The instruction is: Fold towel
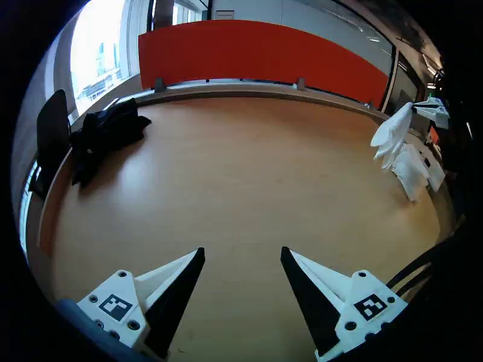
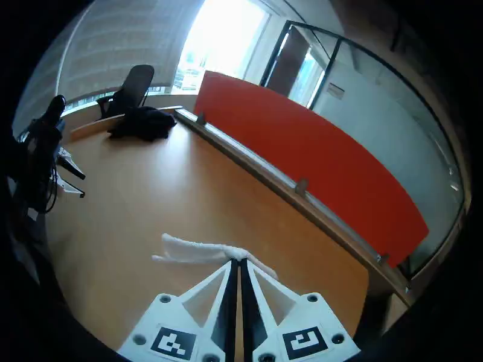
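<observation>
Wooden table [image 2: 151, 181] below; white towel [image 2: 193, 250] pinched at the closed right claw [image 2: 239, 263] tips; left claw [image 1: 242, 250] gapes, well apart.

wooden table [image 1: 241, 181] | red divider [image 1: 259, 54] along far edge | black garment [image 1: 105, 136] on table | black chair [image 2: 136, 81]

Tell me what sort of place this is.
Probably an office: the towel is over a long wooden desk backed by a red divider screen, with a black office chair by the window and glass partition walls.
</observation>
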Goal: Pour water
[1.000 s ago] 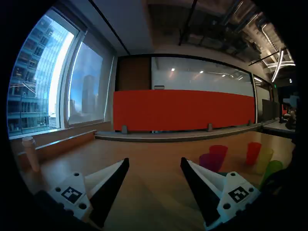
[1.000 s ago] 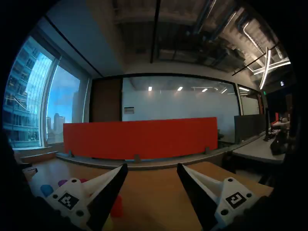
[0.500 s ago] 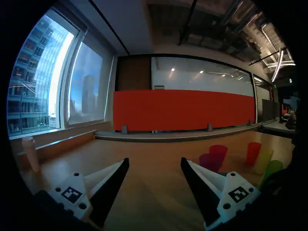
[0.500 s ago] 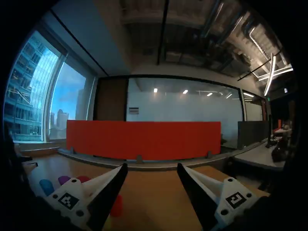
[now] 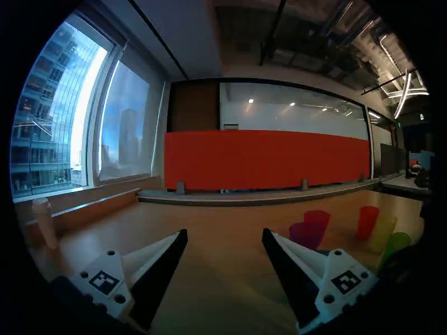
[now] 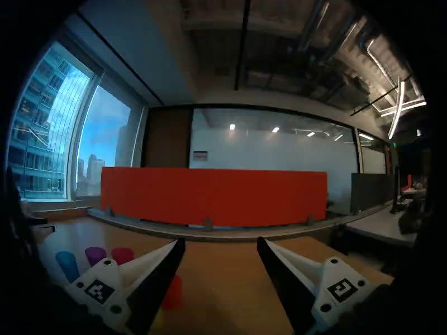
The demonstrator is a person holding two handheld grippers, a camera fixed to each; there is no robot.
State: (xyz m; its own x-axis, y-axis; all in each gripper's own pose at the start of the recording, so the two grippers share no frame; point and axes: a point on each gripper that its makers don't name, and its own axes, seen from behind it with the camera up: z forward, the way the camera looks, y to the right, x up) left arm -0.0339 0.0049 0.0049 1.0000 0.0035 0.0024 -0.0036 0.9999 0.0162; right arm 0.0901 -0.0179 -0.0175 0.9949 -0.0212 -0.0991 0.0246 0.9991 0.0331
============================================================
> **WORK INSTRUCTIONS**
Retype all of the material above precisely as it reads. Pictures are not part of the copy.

> **SOLUTION FOR THIS TASK**
The instruction is: Fold towel
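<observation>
Wooden table [image 2: 151, 181] below; white towel [image 2: 193, 250] pinched at the closed right claw [image 2: 239, 263] tips; left claw [image 1: 242, 250] gapes, well apart.

wooden table [image 1: 241, 181] | red divider [image 1: 259, 54] along far edge | black garment [image 1: 105, 136] on table | black chair [image 2: 136, 81]

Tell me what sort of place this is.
Probably an office: the towel is over a long wooden desk backed by a red divider screen, with a black office chair by the window and glass partition walls.
</observation>
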Goal: Pour water
[1.000 s ago] 
[1.000 s ago] 
[0.500 s ago] 
[0.500 s ago] 
[now] 
[now] 
The demonstrator is a person holding two handheld grippers, a camera fixed to each; there is no robot.
State: (xyz m; its own x-axis, y-axis; all in each gripper's own pose at the start of the recording, so the two grippers share no frame; point and axes: a point on each gripper that its makers don't name, and its own axes, seen from behind it with the camera up: z forward, the way the camera looks, y to the right, x up) left arm -0.0339 0.0049 0.0049 1.0000 0.0035 0.0024 -0.0036 0.9999 0.0162; right arm 0.0901 -0.0179 -0.0175 0.9949 -0.0212 -0.0991 0.0246 0.9991 0.0331

That was the complete answer.